Okay, so without much media attention, YouTube was just fined $170 million for children’s privacy violations. Hello Google? WTH? This was a settlement by the way between Google and the Federal Trade Commission.
But what about Facebook and protecting our data? We have heard and read items about how casual Facebook is with out data. But hold on, there is more.
Primer: Cambridge Analytica was a cyber spy network with political operations and twisted tactics.
In part:
The company at the centre of the Facebook data breach boasted of using honey traps, fake news campaigns and operations with ex-spies to swing election campaigns around the world, a new investigation reveals.
Executives from Cambridge Analytica spoke to undercover reporters from Channel 4 News about the dark arts used by the company to help clients, which included entrapping rival candidates in fake bribery stings and hiring prostitutes to seduce them.
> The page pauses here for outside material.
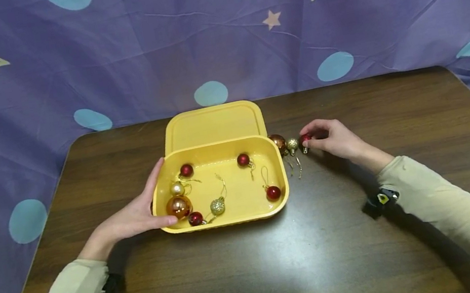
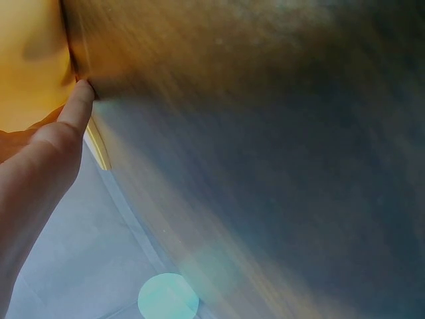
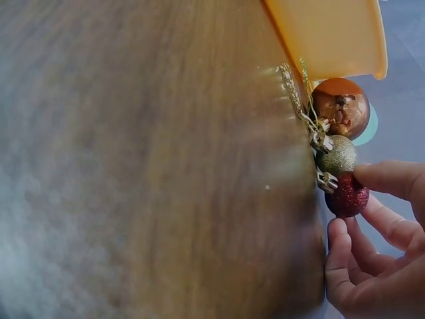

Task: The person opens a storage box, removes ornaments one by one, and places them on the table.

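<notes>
A yellow plastic box (image 1: 233,221) stands on the table, holding several small Christmas baubles. My left hand (image 1: 135,216) holds its left end, thumb over the rim at the front corner and fingers along the outside; in the left wrist view a finger touches the wall. My right hand (image 1: 335,141) pinches a red glitter bauble (image 3: 347,195) between thumb and fingers, just right of the box. Beside it, touching, sits a gold glitter bauble (image 3: 337,156), then a larger shiny copper bauble (image 3: 341,107) near the box wall. Their gold strings lie towards the front.
Behind the box lies its yellow lid (image 1: 214,125). Inside are red baubles, a gold glitter bauble (image 1: 217,206), a pale gold bauble (image 1: 177,189) and a large copper bauble (image 1: 178,206). A purple patterned cloth (image 1: 218,41) hangs behind the brown wooden table (image 1: 237,279).
</notes>
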`<state>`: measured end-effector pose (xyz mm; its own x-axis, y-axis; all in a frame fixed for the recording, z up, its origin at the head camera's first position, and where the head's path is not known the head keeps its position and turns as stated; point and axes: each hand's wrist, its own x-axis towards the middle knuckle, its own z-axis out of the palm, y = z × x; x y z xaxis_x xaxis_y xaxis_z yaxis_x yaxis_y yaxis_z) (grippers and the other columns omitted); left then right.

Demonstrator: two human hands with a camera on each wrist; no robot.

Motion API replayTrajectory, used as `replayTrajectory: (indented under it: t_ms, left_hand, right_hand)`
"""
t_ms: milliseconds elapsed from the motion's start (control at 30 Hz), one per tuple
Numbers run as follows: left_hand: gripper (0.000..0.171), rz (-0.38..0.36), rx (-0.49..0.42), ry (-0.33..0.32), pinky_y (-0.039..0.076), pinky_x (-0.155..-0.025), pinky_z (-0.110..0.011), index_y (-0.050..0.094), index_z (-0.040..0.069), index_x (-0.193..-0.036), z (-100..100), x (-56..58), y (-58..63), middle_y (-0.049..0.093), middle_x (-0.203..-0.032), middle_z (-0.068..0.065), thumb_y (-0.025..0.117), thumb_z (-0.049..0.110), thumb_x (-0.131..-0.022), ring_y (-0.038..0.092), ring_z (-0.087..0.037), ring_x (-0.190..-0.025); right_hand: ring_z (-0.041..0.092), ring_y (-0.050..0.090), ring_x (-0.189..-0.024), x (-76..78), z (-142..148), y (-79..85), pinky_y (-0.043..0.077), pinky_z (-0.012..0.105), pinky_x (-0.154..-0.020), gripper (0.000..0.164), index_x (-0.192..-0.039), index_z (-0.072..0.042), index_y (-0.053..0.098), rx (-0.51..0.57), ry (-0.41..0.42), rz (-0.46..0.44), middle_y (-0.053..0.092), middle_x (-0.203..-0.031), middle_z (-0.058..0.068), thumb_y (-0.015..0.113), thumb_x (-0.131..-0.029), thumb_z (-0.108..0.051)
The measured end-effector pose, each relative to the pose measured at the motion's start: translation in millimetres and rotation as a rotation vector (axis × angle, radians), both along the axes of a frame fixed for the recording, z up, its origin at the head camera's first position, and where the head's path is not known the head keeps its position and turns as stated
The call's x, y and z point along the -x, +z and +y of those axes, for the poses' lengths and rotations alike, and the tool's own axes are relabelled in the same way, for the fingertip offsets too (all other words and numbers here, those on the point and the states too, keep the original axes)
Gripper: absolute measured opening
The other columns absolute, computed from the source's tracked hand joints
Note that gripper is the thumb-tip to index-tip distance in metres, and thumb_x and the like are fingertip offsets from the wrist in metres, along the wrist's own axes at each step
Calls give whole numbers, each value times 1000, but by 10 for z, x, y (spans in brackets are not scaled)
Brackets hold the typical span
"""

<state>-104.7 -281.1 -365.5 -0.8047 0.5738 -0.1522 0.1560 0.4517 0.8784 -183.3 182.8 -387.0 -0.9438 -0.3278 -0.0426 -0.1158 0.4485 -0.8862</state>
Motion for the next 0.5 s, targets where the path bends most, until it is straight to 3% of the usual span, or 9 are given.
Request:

In one exchange, the company chief executive, Alexander Nix, is recorded telling reporters: “It sounds a dreadful thing to say, but these are things that don’t necessarily need to be true as long as they’re believed.” More here.
Meanwhile:
Techcrunch: Hundreds of millions of phone numbers linked to Facebook accounts have been found online.
The exposed server contained more than 419 million records over several databases on users across geographies, including 133 million records on U.S.-based Facebook users, 18 million records of users in the U.K., and another with more than 50 million records on users in Vietnam.
But because the server wasn’t protected with a password, anyone could find and access the database.
Each record contained a user’s unique Facebook ID and the phone number listed on the account. A user’s Facebook ID is typically a long, unique and public number associated with their account, which can be easily used to discern an account’s username.
But phone numbers have not been public in more than a year since Facebook restricted access to users’ phone numbers.
TechCrunch verified a number of records in the database by matching a known Facebook user’s phone number against their listed Facebook ID. We also checked other records by matching phone numbers against Facebook’s own password reset feature, which can be used to partially reveal a user’s phone number linked to their account.
Some of the records also had the user’s name, gender and location by country.
This is the latest security lapse involving Facebook data after a string of incidents since the Cambridge Analytica scandal, which saw more than 80 million profiles scraped to help identify swing voters in the 2016 U.S. presidential election.
Since then the company has seen several high-profile scraping incidents, including at Instagram, which recently admitted to having profile data scraped in bulk.
This latest incident exposed millions of users’ phone numbers just from their Facebook IDs, putting them at risk of spam calls and SIM-swapping attacks, which relies on tricking cell carriers into giving a person’s phone number to an attacker. With someone else’s phone number, an attacker can force-reset the password on any internet account associated with that number.
Sanyam Jain, a security researcher and member of the GDI Foundation, found the database and contacted TechCrunch after he was unable to find the owner. After a review of the data, neither could we. But after we contacted the web host, the database was pulled offline.
Jain said he found profiles with phone numbers associated with several celebrities.
Facebook spokesperson Jay Nancarrow said the data had been scraped before Facebook cut off access to user phone numbers.
“This data set is old and appears to have information obtained before we made changes last year to remove people’s ability to find others using their phone numbers,” the spokesperson said. “The data set has been taken down and we have seen no evidence that Facebook accounts were compromised.”
But questions remain as to exactly who scraped the data, when it was scraped from Facebook and why.
Facebook has long restricted developers‘ access to user phone numbers. The company also made it more difficult to search for friends’ phone numbers. But the data appeared to be loaded into the exposed database at the end of last month — though that doesn’t necessarily mean the data is new.
This latest data exposure is the most recent example of data stored online and publicly without a password. Although often tied to human error rather than a malicious breach, data exposures nevertheless represent an emerging security problem.
In recent months, financial giant First American left data exposed, as did MoviePass and the Senate Democrats.